El FUNDI, le pundonor
Une faena toute de douceur à son premier pour dire : "Moi aussi je peux avec ces toros-là." Et, à son second, un coup d'épée pour dire : "El Fundi, torero del pundonor".
Une actuation rassurante donc, mais il faudra que le Fundi réapprenne à toréer sans crier.

José TOMAS, la personnalité
Sincérité totale, toreo hors du commun, personnalité; quoique fassent les autres, José Tomas est ''au-dessus''. En fait il se situe dans une autre dimension à laquelle ses compañeros, aussi brillants soient-ils, n'ont pas accès.
Mes rendez-vous avec JT sont rares (le dernier à Saint Sébastien en 2007) et l'étreinte inachevée d'aujourd'hui suscite en moi le désir impérieux de le revoir. Bilbao, dans quelques jours, aurait été le lieu idéal pour une nouvelle rencontre, mais il a dédaigneusement décliné l'invitation... je resterai donc avec ma frustration.

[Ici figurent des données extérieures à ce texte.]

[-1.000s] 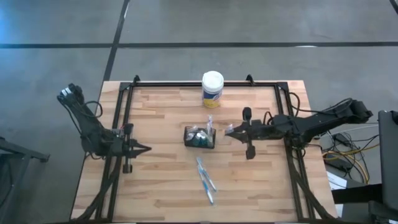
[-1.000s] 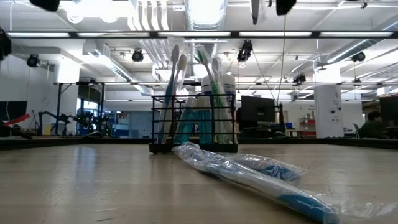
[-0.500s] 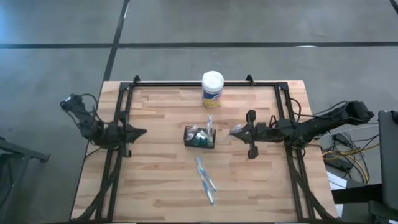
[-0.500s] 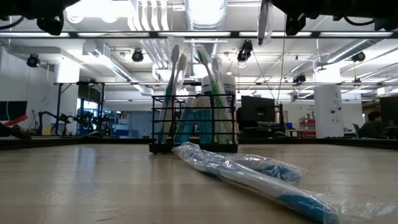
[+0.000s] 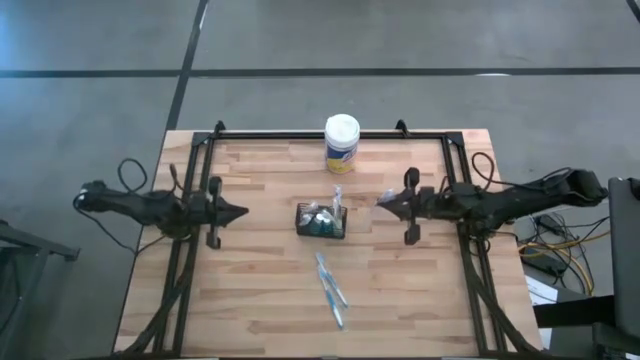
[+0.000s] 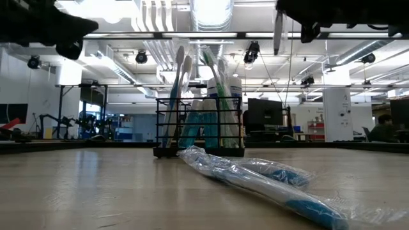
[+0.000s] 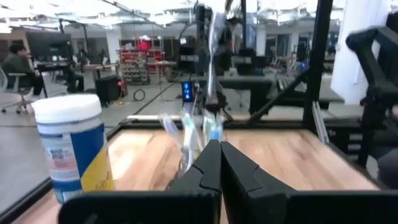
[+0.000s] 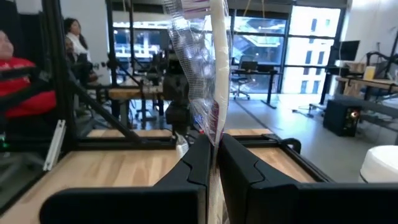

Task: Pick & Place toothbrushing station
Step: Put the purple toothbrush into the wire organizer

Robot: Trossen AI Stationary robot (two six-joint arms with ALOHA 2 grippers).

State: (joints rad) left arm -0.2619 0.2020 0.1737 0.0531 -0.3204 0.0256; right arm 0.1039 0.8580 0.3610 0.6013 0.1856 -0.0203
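Observation:
The black wire caddy (image 5: 321,221) stands on its base at the table's middle, with toothbrushes (image 6: 182,76) and tubes upright in it. Wrapped blue toothbrushes (image 5: 330,290) lie flat on the wood nearer the front edge. My right gripper (image 5: 381,203) hovers to the right of the caddy, pointing level at it, shut on a clear plastic packet (image 8: 208,68) with a white strip inside. My left gripper (image 5: 243,212) hovers to the left of the caddy, shut on nothing and pointing level at it (image 7: 215,149). My right gripper pinches the packet between its two fingers at a point along the packet's length (image 8: 214,127). The fingers come in level from the table's right and lie across it. The packet stands upright, rising above the fingers, and a short end (image 6: 276,32) hangs below them, clear of the table.
A white-lidded canister with a yellow label (image 5: 342,143) stands at the far edge behind the caddy. Black frame rails (image 5: 190,260) run along both sides of the table. People sit in the room beyond (image 8: 12,68). Bare wood lies between each gripper and the caddy.
My left gripper has swung toward the far edge and sunk, and now points level at the caddy. My right gripper has drawn back toward the right edge and sunk a little, keeping the packet upright in its fingers. The caddy and the wrapped toothbrushes have stayed put.

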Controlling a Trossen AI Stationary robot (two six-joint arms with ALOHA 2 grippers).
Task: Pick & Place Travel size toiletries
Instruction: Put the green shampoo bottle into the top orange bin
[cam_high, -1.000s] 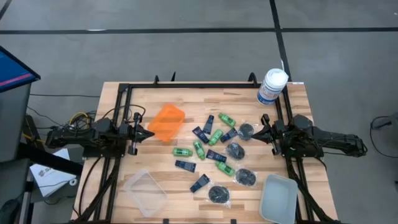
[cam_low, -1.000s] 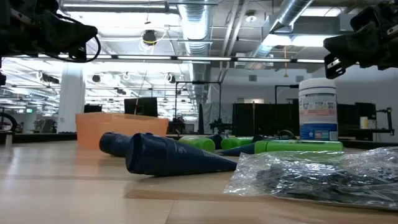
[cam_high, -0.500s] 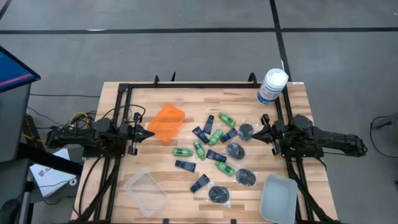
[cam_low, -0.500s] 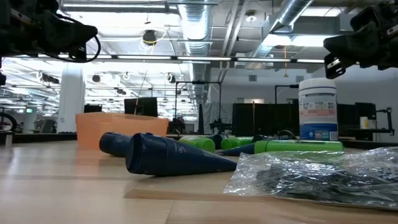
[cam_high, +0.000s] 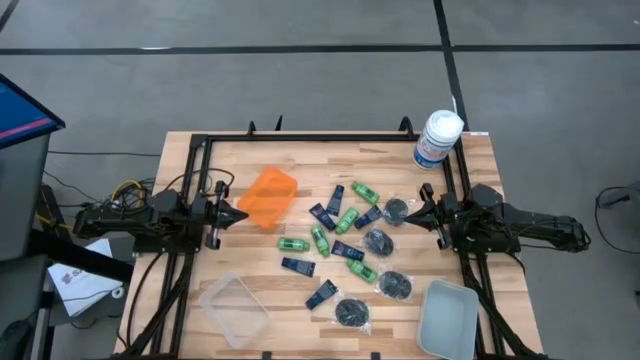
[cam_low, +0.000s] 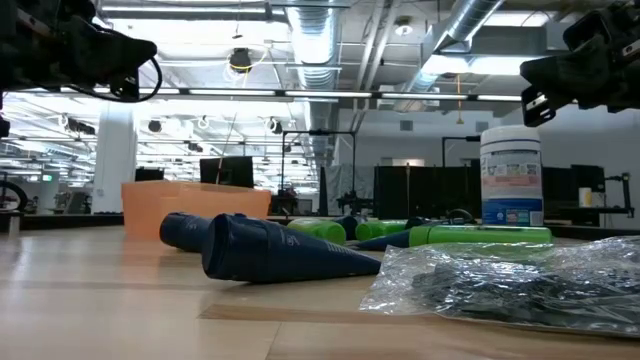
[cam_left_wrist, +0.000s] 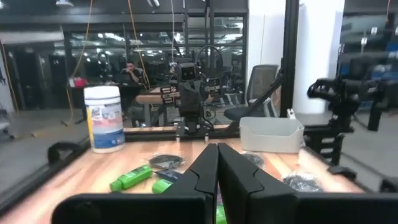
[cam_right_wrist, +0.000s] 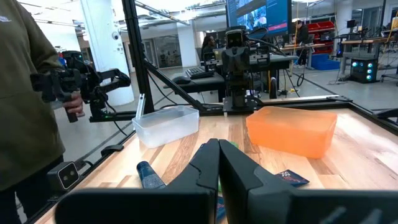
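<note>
your left gripper (cam_high: 243, 213) and right gripper (cam_high: 405, 215) hang closed and empty at the table's (cam_high: 250, 270) two sides; the travel size toiletries (cam_high: 346, 254) lie scattered mid-table between them, beside the orange bin (cam_high: 269, 198).

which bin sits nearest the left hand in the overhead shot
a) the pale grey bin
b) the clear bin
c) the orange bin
c) The orange bin lies just beside the shut left hand, while the clear bin and pale grey bin sit along the table's near edge.
</note>
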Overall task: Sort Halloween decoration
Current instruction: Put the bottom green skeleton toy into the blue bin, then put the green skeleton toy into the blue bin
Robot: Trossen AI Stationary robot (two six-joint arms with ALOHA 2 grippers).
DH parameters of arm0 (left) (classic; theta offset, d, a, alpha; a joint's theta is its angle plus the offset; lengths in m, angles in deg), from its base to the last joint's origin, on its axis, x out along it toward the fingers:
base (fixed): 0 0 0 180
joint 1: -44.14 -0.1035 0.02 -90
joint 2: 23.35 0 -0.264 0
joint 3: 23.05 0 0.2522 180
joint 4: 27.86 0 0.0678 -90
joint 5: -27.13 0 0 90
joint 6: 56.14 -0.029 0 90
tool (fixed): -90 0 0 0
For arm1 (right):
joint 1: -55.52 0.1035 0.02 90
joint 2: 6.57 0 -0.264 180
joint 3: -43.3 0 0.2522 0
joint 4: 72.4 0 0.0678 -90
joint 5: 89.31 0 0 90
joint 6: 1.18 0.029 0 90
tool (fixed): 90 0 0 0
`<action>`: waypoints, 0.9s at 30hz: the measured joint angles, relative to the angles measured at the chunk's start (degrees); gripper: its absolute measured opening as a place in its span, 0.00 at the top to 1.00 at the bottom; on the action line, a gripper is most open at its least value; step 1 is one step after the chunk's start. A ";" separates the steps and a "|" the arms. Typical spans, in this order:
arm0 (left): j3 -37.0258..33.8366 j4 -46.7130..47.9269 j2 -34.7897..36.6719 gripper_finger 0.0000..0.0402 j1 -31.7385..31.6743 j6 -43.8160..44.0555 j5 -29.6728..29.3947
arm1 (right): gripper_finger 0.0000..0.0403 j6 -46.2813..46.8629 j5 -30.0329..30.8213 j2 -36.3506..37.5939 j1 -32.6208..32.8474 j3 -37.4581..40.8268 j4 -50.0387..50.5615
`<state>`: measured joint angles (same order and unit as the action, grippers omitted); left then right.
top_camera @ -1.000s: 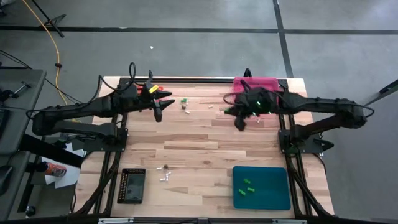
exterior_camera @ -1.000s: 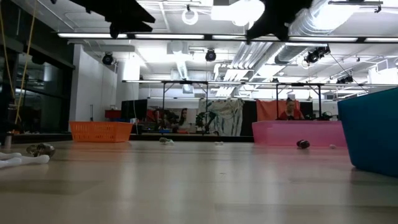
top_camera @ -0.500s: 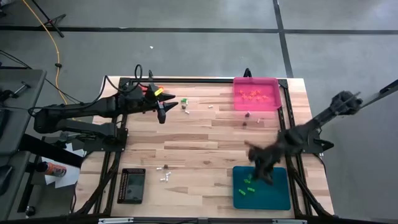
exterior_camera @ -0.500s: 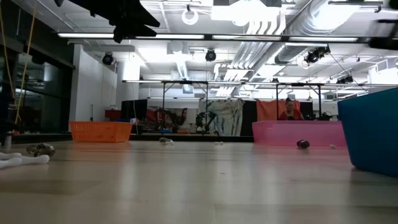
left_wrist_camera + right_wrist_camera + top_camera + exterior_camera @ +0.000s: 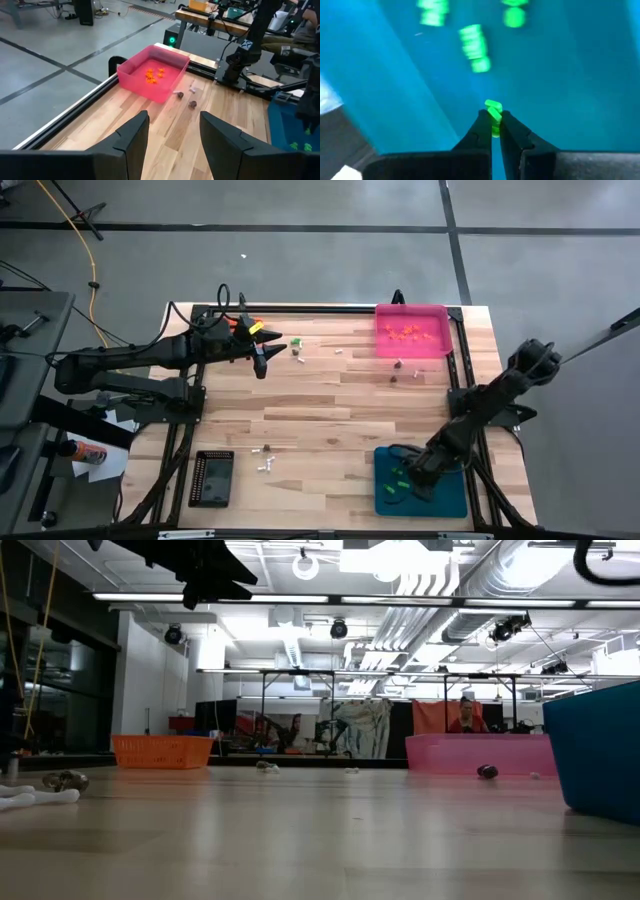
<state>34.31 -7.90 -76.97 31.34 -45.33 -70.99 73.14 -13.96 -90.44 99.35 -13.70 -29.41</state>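
The Halloween decoration is small trinkets: green ones (image 5: 398, 477) lie in the teal tray (image 5: 448, 498), and orange ones (image 5: 154, 75) in the pink tray (image 5: 411, 330). Loose white, green and brown ones (image 5: 297, 346) lie on the wood. My right gripper (image 5: 415, 480) hangs over the teal tray at the near right, shut on a green trinket (image 5: 493, 111). My left gripper (image 5: 262, 364) hovers open above the far left of the table, with nothing between its fingers (image 5: 131, 134). My right gripper pinches a small green trinket between its two fingertips (image 5: 483, 125). The trinket's end (image 5: 493, 106) sticks out just past the tips. The fingers slant down toward the teal tray's floor, and the trinket is held above the floor, clear of the green pieces lying there.
A black tray (image 5: 212, 477) sits at the near left, with two small pieces (image 5: 266, 458) beside it. Brown and white pieces (image 5: 400, 368) lie in front of the pink tray. An orange tray (image 5: 162, 751) stands at the far left, under my left arm.
My right gripper has swung from beside the pink tray at the far right toward the table's near edge. It has come down and tipped steeply downward, and now stands over the teal tray, still shut.
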 joint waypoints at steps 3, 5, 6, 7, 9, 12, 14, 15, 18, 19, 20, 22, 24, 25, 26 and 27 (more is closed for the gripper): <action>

Sébastien CASTELLA et l'agnelet
Objectivement, Sébastien Castella a donné une très bonne faena à un toro très noble, le public a réagi avec enthousiasme et, après une mise à mort moyenne, le torero français a coupé deux oreilles.
Personnellement, je ne suis pas rentré dans sa faena. Sans doute y avait-il trop peu de toro, offrant trop de facilité avec sa charge comme réglée à l'avance.
Et puis on a failli revivre le syndrome Desgarbado. A la fin de la faena, un véritable sentiment de miséricorde a envahi une partie du public : on ne pouvait pas tuer un tel agnelet. Mais Bayonne n'est pas Dax, la pétition d'indulto fut bruyante mais largement minoritaire et, malgré les mimiques démagogiques du matador qui voyait là l'occasion d'un triomphe à bon compte, c'est à dire sans le risque de la suerte de matar, la majorité du respectable (et le président) opta pour la logique du réel : les innocents aussi doivent mourir.

dimanche 2 août 2009

A propos d'Orthez, Tyrosse, Beaucaire

Je n'ai assisté à aucune des courses proposées par ces plazas et ne porterai donc aucun jugement sur ce qui s'y est déroulé.
Je voudrais simplement souligner à quel point il me paraît important que ces trois arènes - dont les dates coïncident malencontreusement pour les aficionados - puissent continuer, chacune avec sa personnalité, à organiser des spectacles dignes et ambitieux, de ceux qui mettent en valeur le señor toro et par là même le courage et l'art des hommes qui l' affrontent. La voie est certes difficile parce que les aficionados sont, à juste titre, exigeants et parce qu'aussi tout le monde n'a, semble-t-il, pas intérêt à ce que certaines expériences réussissent.
Des trois plazas, Tyrosse est celle qui a le passé le plus prestigieux. On y a vu ces dernières années des Palha, Miura, La Quinta, Mayalde, Charro de Llen, Escolar Gil, avec quelques tardes qui ont marqué les esprits, en particulier celles de Palha et de Mayalde. Cette année le cartel était mi-figue, mi-raisin. Quel dommage de n'avoir pas osé les Dolores Aguirre, un temps prévus! L'année prochaine peut-être...
A Beaucaire, Fernandez Meca, dans son nouveau costume d'empresa, a joué de malchance : "son torero" blessé, El Fundi et les Victorino pas dans leur meilleur moment, n'ont pas permis la réussite d'une corrida très prometteuse...sur le papier. Mais les arènes étaient pleines (il le fallait car le cartel n'était pas barato) ce qui devrait conforter Beaucaire dans sa démarche.
Enfin Orthez qui a exprimé la volonté de promouvoir des principes qui ne peuvent que réjouir les aficionados : indépendance de l'organisation, désir de valoriser le premier tiers, souci d'une action éducative auprès du public, enfin choix d'élevages et de toreros qui sortent de l'ordinaire. Pour avoir traîné mes crampons sur les terrains de rugby du Béarn profond, je sais qu'on a, dans le pays, la couenne dure et la défaite mauvaise. C'est pourquoi je crois qu'on peut faire confiance aux Orthéziens pour l'avenir, ils auront à cœur d'effacer cette déception initiale.